For the listing that follows, give again exactly the lines from the one with "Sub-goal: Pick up" to the one with "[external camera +", including both.

________________________________________

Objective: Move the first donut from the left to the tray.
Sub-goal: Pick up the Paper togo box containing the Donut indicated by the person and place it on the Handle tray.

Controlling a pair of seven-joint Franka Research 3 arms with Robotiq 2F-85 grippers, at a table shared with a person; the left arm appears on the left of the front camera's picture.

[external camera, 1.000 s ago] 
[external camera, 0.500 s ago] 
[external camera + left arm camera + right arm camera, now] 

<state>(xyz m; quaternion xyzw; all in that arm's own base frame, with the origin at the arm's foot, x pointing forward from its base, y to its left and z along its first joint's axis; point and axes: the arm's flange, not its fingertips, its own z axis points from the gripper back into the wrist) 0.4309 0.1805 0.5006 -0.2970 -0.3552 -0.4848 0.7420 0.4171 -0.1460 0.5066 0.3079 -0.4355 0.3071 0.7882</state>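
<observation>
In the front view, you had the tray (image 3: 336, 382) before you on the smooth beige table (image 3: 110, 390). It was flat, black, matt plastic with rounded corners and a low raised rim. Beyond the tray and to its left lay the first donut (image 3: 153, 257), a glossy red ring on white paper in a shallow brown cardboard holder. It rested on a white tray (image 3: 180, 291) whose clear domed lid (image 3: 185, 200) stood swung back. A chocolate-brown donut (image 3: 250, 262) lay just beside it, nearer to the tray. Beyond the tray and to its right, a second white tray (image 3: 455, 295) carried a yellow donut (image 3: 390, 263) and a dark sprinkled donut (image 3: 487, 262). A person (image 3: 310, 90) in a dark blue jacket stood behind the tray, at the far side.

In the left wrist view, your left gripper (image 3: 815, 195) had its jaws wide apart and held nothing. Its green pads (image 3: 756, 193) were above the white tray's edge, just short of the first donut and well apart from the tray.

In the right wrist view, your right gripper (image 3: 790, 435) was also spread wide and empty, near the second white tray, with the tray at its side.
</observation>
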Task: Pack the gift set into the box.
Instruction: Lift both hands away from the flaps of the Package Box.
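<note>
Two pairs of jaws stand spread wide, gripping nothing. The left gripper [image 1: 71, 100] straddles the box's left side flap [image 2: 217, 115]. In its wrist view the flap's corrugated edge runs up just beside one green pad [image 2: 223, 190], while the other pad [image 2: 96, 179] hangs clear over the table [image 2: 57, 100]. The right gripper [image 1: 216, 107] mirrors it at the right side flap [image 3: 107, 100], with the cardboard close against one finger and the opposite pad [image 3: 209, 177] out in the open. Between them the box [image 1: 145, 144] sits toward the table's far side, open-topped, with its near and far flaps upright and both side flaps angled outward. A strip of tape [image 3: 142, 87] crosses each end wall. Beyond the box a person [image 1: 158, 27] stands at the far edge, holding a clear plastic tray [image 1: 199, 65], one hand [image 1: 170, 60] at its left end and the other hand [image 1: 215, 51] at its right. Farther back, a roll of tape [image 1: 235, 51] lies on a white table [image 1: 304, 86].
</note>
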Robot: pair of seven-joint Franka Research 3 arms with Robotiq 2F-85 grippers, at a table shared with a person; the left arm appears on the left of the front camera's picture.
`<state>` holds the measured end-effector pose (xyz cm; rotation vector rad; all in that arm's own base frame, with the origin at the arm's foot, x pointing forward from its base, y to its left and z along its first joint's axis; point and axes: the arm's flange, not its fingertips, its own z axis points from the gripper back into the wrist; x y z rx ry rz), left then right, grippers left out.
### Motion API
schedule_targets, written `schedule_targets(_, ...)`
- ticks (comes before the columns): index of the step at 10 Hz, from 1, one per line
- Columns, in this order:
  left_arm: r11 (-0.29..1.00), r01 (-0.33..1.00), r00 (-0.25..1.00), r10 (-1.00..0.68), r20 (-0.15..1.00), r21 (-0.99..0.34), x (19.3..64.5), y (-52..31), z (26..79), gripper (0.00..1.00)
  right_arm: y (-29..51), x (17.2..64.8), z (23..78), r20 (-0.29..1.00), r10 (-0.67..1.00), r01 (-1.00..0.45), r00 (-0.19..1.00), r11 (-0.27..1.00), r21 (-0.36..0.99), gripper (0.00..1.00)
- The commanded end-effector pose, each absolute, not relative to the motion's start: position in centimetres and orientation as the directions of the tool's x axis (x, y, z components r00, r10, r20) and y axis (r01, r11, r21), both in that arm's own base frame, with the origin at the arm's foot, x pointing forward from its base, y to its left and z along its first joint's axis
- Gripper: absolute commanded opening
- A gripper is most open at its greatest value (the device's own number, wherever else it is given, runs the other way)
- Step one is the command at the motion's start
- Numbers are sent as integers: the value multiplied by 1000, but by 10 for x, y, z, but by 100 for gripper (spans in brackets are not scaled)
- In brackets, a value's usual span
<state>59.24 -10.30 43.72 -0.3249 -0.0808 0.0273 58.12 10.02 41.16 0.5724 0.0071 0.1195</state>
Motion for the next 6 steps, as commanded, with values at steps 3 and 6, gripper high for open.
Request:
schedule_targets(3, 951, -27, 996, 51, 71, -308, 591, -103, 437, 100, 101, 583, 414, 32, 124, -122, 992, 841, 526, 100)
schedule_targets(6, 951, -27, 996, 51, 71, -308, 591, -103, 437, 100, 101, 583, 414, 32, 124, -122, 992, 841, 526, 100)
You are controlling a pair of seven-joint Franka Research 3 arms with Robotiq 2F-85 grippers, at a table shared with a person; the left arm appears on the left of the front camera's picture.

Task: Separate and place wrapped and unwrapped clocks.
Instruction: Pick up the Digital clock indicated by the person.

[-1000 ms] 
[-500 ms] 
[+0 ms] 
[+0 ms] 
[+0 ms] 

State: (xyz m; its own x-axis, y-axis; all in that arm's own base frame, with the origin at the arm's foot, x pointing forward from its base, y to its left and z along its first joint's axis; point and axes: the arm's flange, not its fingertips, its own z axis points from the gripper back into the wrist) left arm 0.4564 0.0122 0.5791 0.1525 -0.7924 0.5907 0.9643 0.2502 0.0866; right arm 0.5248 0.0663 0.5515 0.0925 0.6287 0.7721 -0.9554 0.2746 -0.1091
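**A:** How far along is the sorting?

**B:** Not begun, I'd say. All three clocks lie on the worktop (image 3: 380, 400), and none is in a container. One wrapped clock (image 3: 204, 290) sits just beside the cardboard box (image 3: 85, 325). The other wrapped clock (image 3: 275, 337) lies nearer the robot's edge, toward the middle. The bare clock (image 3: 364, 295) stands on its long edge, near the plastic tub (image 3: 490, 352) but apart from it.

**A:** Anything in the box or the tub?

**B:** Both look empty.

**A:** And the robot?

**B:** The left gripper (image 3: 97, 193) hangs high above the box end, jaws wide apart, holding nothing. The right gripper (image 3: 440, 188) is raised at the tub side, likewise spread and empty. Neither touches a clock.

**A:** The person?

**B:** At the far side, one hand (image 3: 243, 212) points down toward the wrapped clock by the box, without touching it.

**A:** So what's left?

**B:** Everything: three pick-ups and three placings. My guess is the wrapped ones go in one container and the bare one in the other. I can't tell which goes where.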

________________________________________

• EXERCISE RESPONSE:
Sub-goal: Pick up the Paper togo box containing the Donut indicated by the person and place it on the Handle tray.

Controlling a pair of seven-joint Franka Research 3 arms with Robotiq 2F-85 grippers, at a table shared with a person; the left arm appears on the left of the front camera's picture.

[external camera, 1.000 s ago] 
[external camera, 0.500 s ago] 
[external camera + left arm camera + right arm camera, now] 

This output requires nothing further.